Прошла половину лестницы и остановилась, потому что услышала, как Эндрю разговаривает, он был в кухне и говорил с Дэном. Она села на ступеньку и прислушалась. Разговор шел о Джен.

– Она останется с тобой? – спрашивал Эндрю.

– Мы это не обсуждали, – сказал Дэн ровным, невыразительным голосом.

– Это было бы хорошим разрешением, – сказал Эндрю.

– Хорошим разрешением? Что, черт возьми, это означает?

Эндрю вздохнул.

– Ладно, Дэн. Я пытаюсь сказать… Я думаю, тебе следует быть с ней. – Последовала долгая пауза. – Я пытаюсь извиниться.

– О? Так это было извинение? – засмеялся Дэн.

– Мне очень стыдно за то, что я наговорил.

– Я знаю, парень.
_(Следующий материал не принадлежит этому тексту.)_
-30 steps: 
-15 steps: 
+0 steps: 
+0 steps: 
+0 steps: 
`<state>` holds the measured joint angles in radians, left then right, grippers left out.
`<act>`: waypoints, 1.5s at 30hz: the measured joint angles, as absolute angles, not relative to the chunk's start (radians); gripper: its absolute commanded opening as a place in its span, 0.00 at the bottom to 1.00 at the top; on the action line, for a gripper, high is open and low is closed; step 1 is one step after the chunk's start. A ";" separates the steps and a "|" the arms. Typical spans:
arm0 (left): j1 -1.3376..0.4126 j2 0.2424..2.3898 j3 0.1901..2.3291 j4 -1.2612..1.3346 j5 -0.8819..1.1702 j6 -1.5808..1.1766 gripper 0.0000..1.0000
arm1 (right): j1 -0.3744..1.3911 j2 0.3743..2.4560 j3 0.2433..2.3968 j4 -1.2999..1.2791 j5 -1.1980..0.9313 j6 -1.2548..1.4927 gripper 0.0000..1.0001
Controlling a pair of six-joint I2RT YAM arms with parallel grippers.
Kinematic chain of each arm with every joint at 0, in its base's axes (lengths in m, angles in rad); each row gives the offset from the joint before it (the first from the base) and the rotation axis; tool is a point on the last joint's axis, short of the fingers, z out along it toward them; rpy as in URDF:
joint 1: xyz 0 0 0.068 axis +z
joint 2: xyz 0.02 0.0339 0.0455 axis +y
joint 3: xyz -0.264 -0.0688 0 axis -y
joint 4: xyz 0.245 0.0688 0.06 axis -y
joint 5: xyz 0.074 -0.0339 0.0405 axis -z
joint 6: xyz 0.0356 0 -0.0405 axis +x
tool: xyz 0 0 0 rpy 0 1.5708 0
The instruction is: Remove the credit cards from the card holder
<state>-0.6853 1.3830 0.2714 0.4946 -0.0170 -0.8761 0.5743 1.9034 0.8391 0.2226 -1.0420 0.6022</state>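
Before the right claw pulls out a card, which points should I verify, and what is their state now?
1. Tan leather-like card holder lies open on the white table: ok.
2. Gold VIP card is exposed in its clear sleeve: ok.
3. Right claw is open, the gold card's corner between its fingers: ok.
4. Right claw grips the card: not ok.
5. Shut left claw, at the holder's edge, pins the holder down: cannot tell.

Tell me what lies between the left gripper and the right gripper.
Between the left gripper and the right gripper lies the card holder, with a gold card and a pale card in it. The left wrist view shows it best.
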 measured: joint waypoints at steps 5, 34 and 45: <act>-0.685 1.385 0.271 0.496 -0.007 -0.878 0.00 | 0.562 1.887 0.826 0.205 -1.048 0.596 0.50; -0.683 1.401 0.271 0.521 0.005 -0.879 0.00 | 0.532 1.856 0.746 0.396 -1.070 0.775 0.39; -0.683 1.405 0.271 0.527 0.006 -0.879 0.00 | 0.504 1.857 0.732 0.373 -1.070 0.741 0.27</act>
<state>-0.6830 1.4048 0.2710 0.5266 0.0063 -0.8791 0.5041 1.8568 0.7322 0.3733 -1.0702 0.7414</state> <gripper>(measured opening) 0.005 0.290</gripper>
Знаю, откуда все это пошло, знаю, как ты к ней относишься, я все знаю. Я разозлился, но не так чтобы очень. Я понимаю, что все это для тебя значит: этот дом, Джен, память о Коноре.

– Но это ведь хорошо, что она будет здесь, правда? Она и ребенок, это будет хорошо.

– Надеюсь, что так.

– Будет приятно знать, что она с кем-то, кто ее любит, кто любит Изабель.

– А я люблю.

– Я знаю, что любишь.

Какое-то время было тихо, потом Дэн сказал:

– Я вот о чем беспокоюсь, постоянно себя спрашиваю… – Он умолк.

– Что? О чем?

– Что, если она никогда не будет смотреть на меня так? Так, как она смотрела на него?

Натали услышала, как открывается холодильник, услышала звяканье бутылок.

– Знаешь, иногда я боюсь, что не смогу выкинуть это из головы, что это будет мешать нам…

Звяканье пивных крышечек в мусорном ведре.

– А ты помнишь, как она смотрела на Конора? – спросил Эндрю. – Я серьезно, неужели ты действительно можешь точно вспомнить, как она на него смотрела? Я вот вряд ли смогу. Возможно ли, что она не будет любить тебя точь-в-точь, как любила его? Да, я бы сказал, возможно. Разве это имеет значение? Нет. Имеет значение, что ты чувствуешь, здесь и сейчас, обязательства, которые ты на себя принял, что ты готов отдавать, чем готов пожертвовать. А не то, как ты на кого-то смотришь.

Сердце Натали колотилось в груди, она была уверена, что оно бьется так громко, что они ее услышат. Вот какой он, ее муж, хороший человек, который знает, что имеет значение, знает, что такое любовь. Именно так он всегда рассуждал, и в этот момент она поняла, как она его обидела этими своими словами о наказании, поняла, что для него важно отдавать и жертвовать, это было то, что составляло их брак, это было ценно.

Она встала и тихонько спустилась к подножию лестницы. Сунула голову в кухонную дверь. Они сидели за кухонным столом, бок о бок, перед ними стояли бутылки с пивом.